Share your dilemmas and get honest opinions from other Mumsnetters.

To tell my neighbour she has to pay for my son's bike?

177 replies

Bikelema · 28/06/2018 09:56

We are terraced houses and we share a passage to back gardens.

It has a gate on with a padlock.

We have a few bikes that are in the back garden (ours) but my son uses his daily so it usually stays in the locked passage.

She had a gardener come once in a while to mow her back garden.

Last time a friend was visiting he locked his bike in the passage and my neighbour had taken his bike and left it in the front garden.

I came out and moved it into my back garden. I asked the gardener not to take property from the locked passage and leave it unattended in the front, he said neighbour had told him to put it in front garden.

We live in a shit area.

I also knocked on the door and said this to neighbour

She apologised.

It happened again. Only this time I took the bike into my house whilst they were both in the back.

Sue her knocking on door panicking that bike was gone.

I told her I had it but not to leave the bike in the front.

So guess what.

It happened again but only this time it was stolen for real :(

It was a £800 bike that we got 2nd hand for £150

AIBU to ask she pays for it?

OP posts:
headinhands · 28/06/2018 10:37

*Just claim it on household insurance. As far as you were aware it was locked away and now it's been stolen.

Report to police for a crime number and then put in the claim.*

So you're happy for your premiums to go up because other people don't take proper responsibility for their own property?

PurpleCrazyHorse · 28/06/2018 10:37

Doesn't matter if the neighbour doesn't mind it being there, you know the gardener can't get the mower down there with the bike in the way and the gardener pops by at any time he's in the area, which you can't predict. Yet you still left the bike there. YABVU.

JessicaJonesJacket · 28/06/2018 10:38

YABU. It sounds as though the gardener moves the bike because it is blocking access. Despite knowing this, you continued to leave the bike there. You've been inconveniencing your neighbours so your son doesn't have to wheel his bike an extra few feet into his own garden.

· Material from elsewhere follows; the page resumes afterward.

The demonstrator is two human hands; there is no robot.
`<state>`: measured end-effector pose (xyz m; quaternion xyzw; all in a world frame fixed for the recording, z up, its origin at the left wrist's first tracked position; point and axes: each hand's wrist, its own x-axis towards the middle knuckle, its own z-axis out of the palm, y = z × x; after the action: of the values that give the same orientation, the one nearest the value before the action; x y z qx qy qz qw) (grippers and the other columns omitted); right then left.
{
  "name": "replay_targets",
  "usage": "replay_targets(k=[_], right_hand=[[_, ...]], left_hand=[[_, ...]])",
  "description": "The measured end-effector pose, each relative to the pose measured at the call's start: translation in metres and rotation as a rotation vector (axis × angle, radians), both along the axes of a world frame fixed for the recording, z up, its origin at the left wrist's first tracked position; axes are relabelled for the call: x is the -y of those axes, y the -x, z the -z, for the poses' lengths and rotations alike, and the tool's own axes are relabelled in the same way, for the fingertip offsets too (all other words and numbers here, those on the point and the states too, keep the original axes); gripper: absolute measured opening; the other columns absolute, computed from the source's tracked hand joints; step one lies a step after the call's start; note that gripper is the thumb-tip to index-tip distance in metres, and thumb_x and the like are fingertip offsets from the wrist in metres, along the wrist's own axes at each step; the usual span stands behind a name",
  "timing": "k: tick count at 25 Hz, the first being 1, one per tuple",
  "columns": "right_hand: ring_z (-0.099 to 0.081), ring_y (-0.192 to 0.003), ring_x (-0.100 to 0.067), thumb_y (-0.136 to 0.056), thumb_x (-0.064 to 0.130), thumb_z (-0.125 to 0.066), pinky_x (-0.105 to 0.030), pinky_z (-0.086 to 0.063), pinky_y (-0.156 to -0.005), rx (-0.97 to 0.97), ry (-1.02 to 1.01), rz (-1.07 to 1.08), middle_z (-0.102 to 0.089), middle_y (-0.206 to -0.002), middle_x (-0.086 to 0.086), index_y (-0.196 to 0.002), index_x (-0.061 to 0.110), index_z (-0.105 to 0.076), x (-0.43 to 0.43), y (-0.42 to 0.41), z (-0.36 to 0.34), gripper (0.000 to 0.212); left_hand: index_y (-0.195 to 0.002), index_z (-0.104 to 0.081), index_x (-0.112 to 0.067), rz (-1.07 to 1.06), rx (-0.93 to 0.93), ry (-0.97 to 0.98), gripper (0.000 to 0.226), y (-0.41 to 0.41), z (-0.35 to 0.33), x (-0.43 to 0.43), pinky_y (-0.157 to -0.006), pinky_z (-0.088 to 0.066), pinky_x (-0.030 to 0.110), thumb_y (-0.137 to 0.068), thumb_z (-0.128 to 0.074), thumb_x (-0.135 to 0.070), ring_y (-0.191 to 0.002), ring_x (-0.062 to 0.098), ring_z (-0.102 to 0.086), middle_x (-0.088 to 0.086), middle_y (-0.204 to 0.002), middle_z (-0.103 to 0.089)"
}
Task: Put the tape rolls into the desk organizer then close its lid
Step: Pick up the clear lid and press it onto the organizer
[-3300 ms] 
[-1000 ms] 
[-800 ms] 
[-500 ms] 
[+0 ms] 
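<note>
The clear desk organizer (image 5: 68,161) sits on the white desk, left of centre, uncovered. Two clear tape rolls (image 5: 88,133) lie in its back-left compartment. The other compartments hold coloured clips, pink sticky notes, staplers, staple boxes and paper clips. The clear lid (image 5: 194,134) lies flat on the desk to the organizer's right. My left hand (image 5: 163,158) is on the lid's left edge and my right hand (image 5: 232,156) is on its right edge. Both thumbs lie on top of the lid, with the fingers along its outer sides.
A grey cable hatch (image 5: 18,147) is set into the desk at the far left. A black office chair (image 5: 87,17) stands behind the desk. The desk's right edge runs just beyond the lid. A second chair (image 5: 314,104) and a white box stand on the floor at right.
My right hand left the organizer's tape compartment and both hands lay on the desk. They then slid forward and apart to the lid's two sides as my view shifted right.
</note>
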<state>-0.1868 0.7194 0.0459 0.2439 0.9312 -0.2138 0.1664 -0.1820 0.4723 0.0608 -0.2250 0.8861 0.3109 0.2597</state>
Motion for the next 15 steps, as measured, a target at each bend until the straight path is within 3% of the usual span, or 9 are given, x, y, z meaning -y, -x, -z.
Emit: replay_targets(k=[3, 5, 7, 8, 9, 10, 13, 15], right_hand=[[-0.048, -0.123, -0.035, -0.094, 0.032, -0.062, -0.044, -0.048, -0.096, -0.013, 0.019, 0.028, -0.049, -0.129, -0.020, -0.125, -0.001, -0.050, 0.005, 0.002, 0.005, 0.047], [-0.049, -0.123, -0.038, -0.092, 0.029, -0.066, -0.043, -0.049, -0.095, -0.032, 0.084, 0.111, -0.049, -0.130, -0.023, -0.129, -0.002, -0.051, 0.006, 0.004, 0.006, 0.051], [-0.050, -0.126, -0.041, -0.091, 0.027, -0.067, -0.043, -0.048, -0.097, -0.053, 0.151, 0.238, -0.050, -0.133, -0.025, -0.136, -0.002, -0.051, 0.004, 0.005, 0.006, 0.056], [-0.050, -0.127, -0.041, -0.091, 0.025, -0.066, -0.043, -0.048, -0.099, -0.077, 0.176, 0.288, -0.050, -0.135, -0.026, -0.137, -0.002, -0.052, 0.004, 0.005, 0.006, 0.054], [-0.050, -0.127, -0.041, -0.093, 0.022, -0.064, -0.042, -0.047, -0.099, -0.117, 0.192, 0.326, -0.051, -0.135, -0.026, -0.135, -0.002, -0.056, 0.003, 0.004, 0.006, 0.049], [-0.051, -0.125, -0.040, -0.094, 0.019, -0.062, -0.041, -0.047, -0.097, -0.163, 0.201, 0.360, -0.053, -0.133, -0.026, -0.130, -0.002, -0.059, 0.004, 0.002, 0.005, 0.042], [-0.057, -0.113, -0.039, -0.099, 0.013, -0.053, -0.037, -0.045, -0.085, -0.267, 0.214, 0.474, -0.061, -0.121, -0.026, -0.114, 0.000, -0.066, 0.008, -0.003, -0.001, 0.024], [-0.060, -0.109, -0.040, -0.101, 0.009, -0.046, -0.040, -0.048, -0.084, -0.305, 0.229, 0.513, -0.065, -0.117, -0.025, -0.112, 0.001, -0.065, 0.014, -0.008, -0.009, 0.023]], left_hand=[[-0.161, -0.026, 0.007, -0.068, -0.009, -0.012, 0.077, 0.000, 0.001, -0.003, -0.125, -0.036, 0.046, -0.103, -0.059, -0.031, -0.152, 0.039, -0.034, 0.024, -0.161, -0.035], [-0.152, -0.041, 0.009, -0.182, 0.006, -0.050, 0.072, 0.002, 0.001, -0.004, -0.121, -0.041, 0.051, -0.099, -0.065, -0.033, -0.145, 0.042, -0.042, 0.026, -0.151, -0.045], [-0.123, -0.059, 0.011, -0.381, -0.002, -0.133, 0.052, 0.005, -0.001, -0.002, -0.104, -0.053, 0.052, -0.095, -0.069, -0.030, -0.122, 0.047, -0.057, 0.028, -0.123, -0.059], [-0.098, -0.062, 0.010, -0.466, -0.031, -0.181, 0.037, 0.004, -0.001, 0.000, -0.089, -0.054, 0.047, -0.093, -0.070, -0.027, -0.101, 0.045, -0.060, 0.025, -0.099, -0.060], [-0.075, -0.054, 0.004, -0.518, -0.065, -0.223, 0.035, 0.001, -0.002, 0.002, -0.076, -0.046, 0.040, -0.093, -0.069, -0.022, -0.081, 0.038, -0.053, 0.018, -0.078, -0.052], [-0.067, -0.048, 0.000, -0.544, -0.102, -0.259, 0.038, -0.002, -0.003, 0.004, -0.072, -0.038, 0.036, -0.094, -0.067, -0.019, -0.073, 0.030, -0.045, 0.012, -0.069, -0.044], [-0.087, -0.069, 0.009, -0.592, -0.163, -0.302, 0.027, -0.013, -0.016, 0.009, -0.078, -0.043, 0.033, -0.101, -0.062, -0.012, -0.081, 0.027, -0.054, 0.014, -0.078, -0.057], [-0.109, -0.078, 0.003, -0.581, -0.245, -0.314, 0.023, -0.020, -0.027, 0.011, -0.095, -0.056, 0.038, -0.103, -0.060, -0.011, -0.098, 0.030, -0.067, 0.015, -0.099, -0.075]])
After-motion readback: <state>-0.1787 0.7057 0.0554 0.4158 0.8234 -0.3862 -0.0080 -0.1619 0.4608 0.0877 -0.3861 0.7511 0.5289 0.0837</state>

PurpleCrazyHorse · 28/06/2018 10:39

Leave your stuff in your garden, end of (especially if it's a bike that you got a brilliant deal on). You took a risk and it backfired.

MilkTwoSugarsThanks · 28/06/2018 10:43

So you're happy for your premiums to go up because other people don't take proper responsibility for their own property?

My premiums go up anyway 'cause people do stupid shit with their stuff all the time! I don't think this is much different tbh.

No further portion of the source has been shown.